- Exercise directions:
Repeat every line that appears below, with nothing altered.

- Collected material:

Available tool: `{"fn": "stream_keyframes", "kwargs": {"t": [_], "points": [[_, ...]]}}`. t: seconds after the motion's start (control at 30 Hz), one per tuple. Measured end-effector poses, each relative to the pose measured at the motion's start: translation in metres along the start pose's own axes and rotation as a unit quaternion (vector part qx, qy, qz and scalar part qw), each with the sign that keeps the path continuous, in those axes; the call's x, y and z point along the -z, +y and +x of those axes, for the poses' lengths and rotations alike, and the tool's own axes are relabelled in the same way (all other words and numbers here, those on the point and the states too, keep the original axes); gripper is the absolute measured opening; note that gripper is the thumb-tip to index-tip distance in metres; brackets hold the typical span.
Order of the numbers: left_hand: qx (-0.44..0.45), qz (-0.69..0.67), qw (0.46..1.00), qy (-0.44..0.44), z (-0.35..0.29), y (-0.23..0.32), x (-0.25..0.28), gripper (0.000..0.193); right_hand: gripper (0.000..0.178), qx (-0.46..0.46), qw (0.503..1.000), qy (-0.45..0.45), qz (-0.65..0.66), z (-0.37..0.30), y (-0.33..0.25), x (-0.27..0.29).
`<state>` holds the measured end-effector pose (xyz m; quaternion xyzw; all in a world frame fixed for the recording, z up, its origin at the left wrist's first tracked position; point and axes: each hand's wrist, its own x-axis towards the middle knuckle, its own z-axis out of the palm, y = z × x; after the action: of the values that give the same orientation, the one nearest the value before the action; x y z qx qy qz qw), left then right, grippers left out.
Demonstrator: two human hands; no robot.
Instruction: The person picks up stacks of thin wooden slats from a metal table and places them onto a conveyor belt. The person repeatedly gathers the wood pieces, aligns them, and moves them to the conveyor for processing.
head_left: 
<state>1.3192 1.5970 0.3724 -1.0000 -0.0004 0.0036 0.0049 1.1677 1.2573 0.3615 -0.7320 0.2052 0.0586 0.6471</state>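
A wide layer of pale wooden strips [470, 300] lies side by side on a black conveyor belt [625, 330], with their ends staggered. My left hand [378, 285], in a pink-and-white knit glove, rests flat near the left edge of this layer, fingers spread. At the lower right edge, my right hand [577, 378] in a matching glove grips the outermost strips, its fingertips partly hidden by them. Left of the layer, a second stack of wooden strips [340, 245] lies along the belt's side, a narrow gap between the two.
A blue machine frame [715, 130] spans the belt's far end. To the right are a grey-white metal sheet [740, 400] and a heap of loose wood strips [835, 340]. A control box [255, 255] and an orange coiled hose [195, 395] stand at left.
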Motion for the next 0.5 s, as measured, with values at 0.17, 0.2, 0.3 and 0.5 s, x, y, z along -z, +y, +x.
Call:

- Answer space:
Available tool: `{"fn": "stream_keyframes", "kwargs": {"t": [_], "points": [[_, ...]]}}`. t: seconds after the motion's start (control at 30 Hz), one per tuple. Measured end-effector poses, each relative to the pose measured at the motion's start: translation in metres along the start pose's own axes and rotation as a unit quaternion (vector part qx, qy, qz and scalar part qw), each with the sign that keeps the path continuous, in those axes; the call's x, y and z point along the -z, +y and +x of those axes, for the poses' lengths and rotations alike, and the tool's own axes are relabelled in the same way (all other words and numbers here, those on the point and the states too, keep the original axes); gripper is the absolute measured opening; note that gripper is the thumb-tip to index-tip distance in metres; brackets hold the typical span.
Order of the numbers: left_hand: qx (-0.44..0.45), qz (-0.69..0.67), qw (0.46..1.00), qy (-0.44..0.44), z (-0.35..0.29), y (-0.23..0.32), x (-0.25..0.28), gripper (0.000..0.193); right_hand: gripper (0.000..0.178), qx (-0.46..0.46), qw (0.503..1.000), qy (-0.45..0.45), qz (-0.65..0.66), z (-0.37..0.30), y (-0.33..0.25), x (-0.27..0.29).
`<state>` holds the measured end-effector pose (xyz m; quaternion xyzw; all in a world frame fixed for the recording, z up, its origin at the left wrist's first tracked position; point and axes: each hand's wrist, its own x-axis towards the middle knuckle, its own z-axis out of the palm, y = z × x; after the action: of the values that give the same orientation, the one nearest the value before the action; x y z qx qy qz qw), left then right, grippers left out.
Demonstrator: two human hands; no robot.
Instruction: The person picks up stacks of thin wooden slats from a metal table and places them onto a conveyor belt. The person repeatedly gathers the wood pieces, aligns them, and moves them to the conveyor for processing.
head_left: 
<state>1.3192 1.5970 0.3724 -1.0000 -0.0004 0.0036 0.0049 1.1677 1.2573 0.3615 -0.7320 0.2052 0.0586 0.6471</state>
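A wide layer of pale wooden strips [470, 300] lies side by side on a black conveyor belt [625, 330], with their ends staggered. My left hand [378, 285], in a pink-and-white knit glove, rests flat near the left edge of this layer, fingers spread. At the lower right edge, my right hand [577, 378] in a matching glove grips the outermost strips, its fingertips partly hidden by them. Left of the layer, a second stack of wooden strips [340, 245] lies along the belt's side, a narrow gap between the two.
A blue machine frame [715, 130] spans the belt's far end. To the right are a grey-white metal sheet [740, 400] and a heap of loose wood strips [835, 340]. A control box [255, 255] and an orange coiled hose [195, 395] stand at left.
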Motion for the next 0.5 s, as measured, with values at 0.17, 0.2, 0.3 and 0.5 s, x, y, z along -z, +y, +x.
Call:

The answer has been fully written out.